The human brain adapts when it learns anything new. When artificial intelligence (AI) learns anything new, though, it has a tendency to forget what it already knows.
As companies collect more data to improve how AI recognizes images, learns languages, and performs other complex tasks, a paper published this week in Science demonstrates how computer chips could dynamically rewire themselves to take in new data, similar to how the brain does, allowing AI to learn over time.
“The brains of living beings can continuously learn throughout their lifespan. We have now created an artificial platform for machines to learn throughout their lifespan,” said Shriram Ramanathan, a professor in Purdue University’s School of Materials Engineering who specializes in discovering how materials could mimic the brain to improve computing.
The circuits on a computer chip do not change, unlike the brain, which constantly establishes new connections between neurons to facilitate learning. A circuit that has been used by a machine for years is identical to the circuit that was created for the machine in the factory.
This is a difficulty when it comes to making AI more portable, such as for autonomous vehicles or space robots that must make decisions on their own in remote locations. These machines would be more efficient if AI could be incorporated directly into hardware rather than running on software, as it currently does.
Ramanathan and his team developed a novel piece of hardware that can be reprogrammed on demand using electrical pulses in this investigation. Ramanathan believes that the device’s versatility will allow it to do all of the activities required to create a brain-inspired computer.
The brains of living beings can continuously learn throughout their lifespan. We have now created an artificial platform for machines to learn throughout their lifespan.Shriram Ramanathan
“If we want to build a computer or a machine that is inspired by the brain, then correspondingly, we want to have the ability to continuously program, reprogram and change the chip,” Ramanathan said.
Toward building a brain in chip form
The hardware is a small rectangular device built of perovskite nickelate, a material that is extremely sensitive to hydrogen. The device can shuffle a concentration of hydrogen ions in a matter of nanoseconds by applying electrical pulses at varying voltages, creating states that the researchers discovered could be mapped out to corresponding activities in the brain.
When there is more hydrogen towards the device’s center, it can function as a neuron, or a single nerve cell. The gadget acts as a synapse, a connection between neurons, which the brain utilizes to store memories in complicated neural circuits, with less hydrogen at that place.
The Purdue team’s collaborators at Santa Clara University and Portland State University showed that the internal physics of this device creates a dynamic structure for an artificial neural network that can recognize electrocardiogram patterns and digits more efficiently than static networks through simulations of the experimental data.
This neural network employs “reservoir computing,” which describes how different areas of the brain communicate and exchange data.

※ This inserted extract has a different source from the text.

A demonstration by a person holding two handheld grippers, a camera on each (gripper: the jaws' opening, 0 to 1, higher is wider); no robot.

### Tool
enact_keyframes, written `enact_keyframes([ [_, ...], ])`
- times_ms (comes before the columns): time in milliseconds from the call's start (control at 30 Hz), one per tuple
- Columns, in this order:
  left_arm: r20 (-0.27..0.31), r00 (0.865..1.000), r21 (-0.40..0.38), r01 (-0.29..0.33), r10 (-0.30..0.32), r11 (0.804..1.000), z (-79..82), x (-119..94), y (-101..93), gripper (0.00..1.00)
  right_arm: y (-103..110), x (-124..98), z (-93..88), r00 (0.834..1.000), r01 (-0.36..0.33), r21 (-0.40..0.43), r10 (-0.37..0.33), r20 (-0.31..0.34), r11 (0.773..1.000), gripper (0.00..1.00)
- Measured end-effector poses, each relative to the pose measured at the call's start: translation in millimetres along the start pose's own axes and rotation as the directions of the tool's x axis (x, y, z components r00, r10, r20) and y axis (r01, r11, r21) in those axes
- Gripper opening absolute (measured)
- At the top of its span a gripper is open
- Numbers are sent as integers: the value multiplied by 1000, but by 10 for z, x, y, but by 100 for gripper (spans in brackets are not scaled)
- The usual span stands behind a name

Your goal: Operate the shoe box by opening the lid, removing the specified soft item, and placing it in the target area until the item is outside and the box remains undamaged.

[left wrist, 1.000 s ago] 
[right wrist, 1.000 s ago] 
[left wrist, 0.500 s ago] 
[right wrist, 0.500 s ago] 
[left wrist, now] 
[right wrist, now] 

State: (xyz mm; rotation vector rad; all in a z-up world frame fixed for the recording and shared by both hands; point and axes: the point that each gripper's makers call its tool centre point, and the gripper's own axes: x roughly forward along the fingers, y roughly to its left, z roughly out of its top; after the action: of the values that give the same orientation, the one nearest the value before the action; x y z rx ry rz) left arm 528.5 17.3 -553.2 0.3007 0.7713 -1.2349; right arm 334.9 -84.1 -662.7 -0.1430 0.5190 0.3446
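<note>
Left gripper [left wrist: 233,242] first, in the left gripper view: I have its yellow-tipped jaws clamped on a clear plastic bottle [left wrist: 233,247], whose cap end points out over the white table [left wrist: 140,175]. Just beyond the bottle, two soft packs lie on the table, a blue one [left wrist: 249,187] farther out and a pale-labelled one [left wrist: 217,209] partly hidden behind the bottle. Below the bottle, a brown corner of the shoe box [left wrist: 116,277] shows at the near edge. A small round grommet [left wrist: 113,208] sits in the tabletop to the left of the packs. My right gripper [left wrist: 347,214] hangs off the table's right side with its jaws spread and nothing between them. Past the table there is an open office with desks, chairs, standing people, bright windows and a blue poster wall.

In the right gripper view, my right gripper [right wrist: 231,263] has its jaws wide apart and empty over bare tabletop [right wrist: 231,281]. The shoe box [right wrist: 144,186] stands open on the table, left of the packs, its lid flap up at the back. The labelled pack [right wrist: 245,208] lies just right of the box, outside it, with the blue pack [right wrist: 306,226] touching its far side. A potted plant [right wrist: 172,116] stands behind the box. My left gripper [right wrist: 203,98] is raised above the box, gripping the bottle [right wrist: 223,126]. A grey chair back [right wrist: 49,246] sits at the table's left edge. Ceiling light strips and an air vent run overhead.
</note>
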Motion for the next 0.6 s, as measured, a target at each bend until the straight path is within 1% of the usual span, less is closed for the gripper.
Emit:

In this study, researchers from The Pennsylvania State University revealed that as new problems arise, a dynamic network may “pick and choose” which circuits are best suited to solving them.
Ramanathan expects that the semiconductor industry would quickly adopt this technology because the team was able to manufacture the device using regular semiconductor-compatible fabrication procedures and run it at ambient temperature.
“We demonstrated that this device is very robust,” said Michael Park, a Purdue Ph.D. student in materials engineering. “After programming the device over a million cycles, the reconfiguration of all functions is remarkably reproducible.”
The researchers are working on large-scale test chips that will be utilized to build a brain-inspired computer to showcase these notions.
Experiments were carried out at Purdue’s Discovery Park’s FLEX Lab and Birck Nanotechnology Center. The team’s collaborators measured the device’s properties at Argonne National Laboratory, the University of Illinois, Brookhaven National Laboratory, and the University of Georgia.
The National Science Foundation, the US Department of Energy’s Office of Science, and the Air Force’s Office of Scientific Research also contributed to the study.